Between weddings, graduations, the 4th of July, birthdays, etc., summer always seems to bring a wide range of celebrations. But with indoor dining still closed across the United States, brands now have an opportunity to be a part of occasions that would normally involve going out to restaurants. Several food brands have chosen to launch creative meal kits to meet this new need for at-home parties.


Duncan Hines® has kids’ parties covered

Duncan Hines® has just released the Ultimate Baking Kit, a box set that includes three mixes, two tubs of frosting, and a variety of candy toppings. According to Delish, “while typical summer activities like community pools and day camps are closed this year, kits like these are a great way to keep the kids entertained.” The kits are currently available through Amazon Prime.
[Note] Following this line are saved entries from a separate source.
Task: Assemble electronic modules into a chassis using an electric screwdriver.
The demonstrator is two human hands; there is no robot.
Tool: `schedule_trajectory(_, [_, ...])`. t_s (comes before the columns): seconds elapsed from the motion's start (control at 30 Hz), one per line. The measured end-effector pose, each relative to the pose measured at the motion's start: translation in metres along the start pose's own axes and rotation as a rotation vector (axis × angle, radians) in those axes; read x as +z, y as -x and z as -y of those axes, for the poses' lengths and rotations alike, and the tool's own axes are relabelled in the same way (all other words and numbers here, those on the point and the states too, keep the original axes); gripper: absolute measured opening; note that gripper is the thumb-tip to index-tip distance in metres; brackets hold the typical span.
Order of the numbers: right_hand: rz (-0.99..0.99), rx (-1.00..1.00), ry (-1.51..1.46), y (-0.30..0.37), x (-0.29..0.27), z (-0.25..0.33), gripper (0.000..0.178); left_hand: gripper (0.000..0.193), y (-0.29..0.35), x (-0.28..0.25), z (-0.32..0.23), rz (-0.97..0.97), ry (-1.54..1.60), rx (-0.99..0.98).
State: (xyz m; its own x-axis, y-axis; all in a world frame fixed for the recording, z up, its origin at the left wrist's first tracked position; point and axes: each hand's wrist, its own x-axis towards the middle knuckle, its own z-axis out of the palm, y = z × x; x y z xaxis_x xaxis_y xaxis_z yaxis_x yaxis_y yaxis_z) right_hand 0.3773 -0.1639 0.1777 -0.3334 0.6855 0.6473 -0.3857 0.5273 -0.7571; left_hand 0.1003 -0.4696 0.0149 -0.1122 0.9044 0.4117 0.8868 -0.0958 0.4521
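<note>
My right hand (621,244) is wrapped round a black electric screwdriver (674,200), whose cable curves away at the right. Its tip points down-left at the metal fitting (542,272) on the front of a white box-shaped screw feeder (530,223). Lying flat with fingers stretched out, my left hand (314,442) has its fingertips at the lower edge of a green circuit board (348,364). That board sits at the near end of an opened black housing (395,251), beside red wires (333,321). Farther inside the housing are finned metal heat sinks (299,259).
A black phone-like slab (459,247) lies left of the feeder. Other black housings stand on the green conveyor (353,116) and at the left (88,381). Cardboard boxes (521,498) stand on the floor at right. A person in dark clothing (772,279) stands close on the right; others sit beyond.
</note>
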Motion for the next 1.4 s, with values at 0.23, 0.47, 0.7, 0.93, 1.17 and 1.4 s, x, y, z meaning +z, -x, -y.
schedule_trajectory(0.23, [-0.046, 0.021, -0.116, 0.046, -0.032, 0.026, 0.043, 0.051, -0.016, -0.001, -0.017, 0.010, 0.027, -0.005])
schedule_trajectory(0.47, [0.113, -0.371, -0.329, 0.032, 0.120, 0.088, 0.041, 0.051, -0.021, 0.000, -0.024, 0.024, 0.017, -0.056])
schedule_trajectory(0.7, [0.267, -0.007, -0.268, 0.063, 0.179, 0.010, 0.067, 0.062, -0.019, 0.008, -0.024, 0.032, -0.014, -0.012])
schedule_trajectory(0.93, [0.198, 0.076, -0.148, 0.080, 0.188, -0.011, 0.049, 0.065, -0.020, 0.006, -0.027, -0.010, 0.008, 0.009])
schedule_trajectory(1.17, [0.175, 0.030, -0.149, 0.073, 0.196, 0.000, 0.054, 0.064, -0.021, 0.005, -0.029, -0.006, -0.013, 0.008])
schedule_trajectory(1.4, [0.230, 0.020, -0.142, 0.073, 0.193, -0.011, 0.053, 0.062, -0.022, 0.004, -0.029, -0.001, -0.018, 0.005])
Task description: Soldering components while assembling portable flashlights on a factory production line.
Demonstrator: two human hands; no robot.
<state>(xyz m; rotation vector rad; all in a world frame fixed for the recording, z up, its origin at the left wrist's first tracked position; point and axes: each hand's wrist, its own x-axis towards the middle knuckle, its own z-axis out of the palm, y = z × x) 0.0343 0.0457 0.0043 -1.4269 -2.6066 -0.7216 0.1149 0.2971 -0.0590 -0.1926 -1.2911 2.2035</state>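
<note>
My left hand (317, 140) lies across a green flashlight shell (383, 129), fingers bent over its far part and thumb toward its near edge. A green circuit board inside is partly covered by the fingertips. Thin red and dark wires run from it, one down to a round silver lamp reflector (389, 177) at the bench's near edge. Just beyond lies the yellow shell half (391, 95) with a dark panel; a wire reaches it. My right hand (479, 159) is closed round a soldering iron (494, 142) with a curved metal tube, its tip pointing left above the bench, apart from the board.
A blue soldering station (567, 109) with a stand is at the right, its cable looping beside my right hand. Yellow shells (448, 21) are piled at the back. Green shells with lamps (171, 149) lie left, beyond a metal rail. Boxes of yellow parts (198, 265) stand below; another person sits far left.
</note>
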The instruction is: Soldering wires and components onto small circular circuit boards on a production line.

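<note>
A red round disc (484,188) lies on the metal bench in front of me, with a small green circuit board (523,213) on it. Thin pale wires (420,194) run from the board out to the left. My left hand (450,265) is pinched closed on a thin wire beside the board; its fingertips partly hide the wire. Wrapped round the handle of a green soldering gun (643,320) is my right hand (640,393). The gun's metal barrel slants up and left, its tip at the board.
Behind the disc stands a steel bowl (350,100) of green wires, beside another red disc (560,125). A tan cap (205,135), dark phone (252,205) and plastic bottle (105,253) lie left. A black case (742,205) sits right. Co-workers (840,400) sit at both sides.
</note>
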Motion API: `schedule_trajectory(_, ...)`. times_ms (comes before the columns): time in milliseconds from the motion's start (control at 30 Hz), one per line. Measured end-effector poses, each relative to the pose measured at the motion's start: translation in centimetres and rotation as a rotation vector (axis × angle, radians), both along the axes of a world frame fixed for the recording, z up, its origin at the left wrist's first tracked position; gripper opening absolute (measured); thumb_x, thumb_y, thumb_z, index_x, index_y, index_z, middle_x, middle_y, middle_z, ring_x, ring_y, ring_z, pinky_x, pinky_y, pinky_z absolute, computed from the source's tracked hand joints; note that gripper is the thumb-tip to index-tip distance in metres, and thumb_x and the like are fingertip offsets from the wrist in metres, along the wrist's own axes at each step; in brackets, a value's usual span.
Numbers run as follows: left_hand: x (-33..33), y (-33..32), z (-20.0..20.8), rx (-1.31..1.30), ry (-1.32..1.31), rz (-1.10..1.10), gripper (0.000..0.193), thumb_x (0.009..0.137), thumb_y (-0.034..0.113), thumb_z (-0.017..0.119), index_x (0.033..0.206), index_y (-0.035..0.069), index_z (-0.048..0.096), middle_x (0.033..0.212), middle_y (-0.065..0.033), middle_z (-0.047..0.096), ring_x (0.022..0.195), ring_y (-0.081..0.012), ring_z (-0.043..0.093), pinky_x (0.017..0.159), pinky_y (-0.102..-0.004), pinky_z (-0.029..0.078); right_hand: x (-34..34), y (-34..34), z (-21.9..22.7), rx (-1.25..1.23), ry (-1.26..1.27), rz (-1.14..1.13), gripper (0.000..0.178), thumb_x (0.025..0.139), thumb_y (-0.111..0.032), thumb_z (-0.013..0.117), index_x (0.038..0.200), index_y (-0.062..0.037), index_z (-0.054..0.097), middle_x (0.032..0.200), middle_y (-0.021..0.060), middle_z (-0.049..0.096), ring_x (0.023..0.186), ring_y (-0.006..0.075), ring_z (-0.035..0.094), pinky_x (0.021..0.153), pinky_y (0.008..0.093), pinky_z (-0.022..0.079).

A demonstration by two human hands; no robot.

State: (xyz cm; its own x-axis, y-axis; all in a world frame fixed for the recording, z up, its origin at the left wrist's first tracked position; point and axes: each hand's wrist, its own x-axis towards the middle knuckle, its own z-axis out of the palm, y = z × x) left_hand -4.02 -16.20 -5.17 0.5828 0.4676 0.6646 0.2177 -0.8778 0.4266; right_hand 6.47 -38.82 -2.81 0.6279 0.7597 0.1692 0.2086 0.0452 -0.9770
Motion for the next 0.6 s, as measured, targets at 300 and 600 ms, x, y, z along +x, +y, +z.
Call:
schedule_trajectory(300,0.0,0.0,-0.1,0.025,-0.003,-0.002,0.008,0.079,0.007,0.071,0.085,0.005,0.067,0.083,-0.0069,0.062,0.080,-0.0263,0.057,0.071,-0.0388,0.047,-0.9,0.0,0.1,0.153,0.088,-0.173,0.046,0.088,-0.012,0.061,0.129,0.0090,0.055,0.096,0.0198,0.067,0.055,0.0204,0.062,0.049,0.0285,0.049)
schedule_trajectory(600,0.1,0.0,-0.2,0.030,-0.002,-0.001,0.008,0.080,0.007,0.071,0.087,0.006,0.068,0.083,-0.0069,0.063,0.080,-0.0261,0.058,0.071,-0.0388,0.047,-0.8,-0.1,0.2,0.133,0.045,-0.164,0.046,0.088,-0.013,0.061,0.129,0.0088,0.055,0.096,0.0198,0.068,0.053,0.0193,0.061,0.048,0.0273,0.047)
Auntie Anne’s® knows that you miss going to the mall

Auntie Anne’s DIY at-home pretzel making kits initially launched in April to celebrate National Pretzel Day, and they have stayed around due to popular demand. These kits produce 10 fresh pretzels and retail for $20 – not a bad deal, considering that an original pretzel from an Auntie Anne’s® location costs as much as $1.29 more per unit.


Taco Bell® helps consumers have an at-home Cinco de Mayo

Just before Cinco de Mayo, Taco Bell® launched a CPG soft taco making kit with Aldi. There was little promotion around the release, but eagle-eyed Instagrammers managed to generate a lot of excitement around the new product. Taco Bell® also started selling their ingredients in bulk at their stores so that consumers could assemble customized taco bars.


Decorating with Dunkin’®

For wannabe pastry chefs who have more fun decorating desserts than baking them, select Dunkin’® franchises started offering donut kits this past spring. The idea was sparked when a Dunkin’® employee asked to bring home ingredients for a fun and tasty project for her nephews, and franchisees across the country felt inspired by the concept. With children home from school and in need of activities to break up the boredom, these kits have connected with Dunkin’®-loving parents.

Meal kits are a way for brands to launch engaging and timely new products using their existing resources. For brand executives who are struggling with how to compensate for lost foodservice sales, at-home kits could be an avenue to stay relevant and connect with new consumers. They can also serve as a way to hold on to consumers who get used to eating at home, and may find that they actually prefer it even once indoor dining resumes.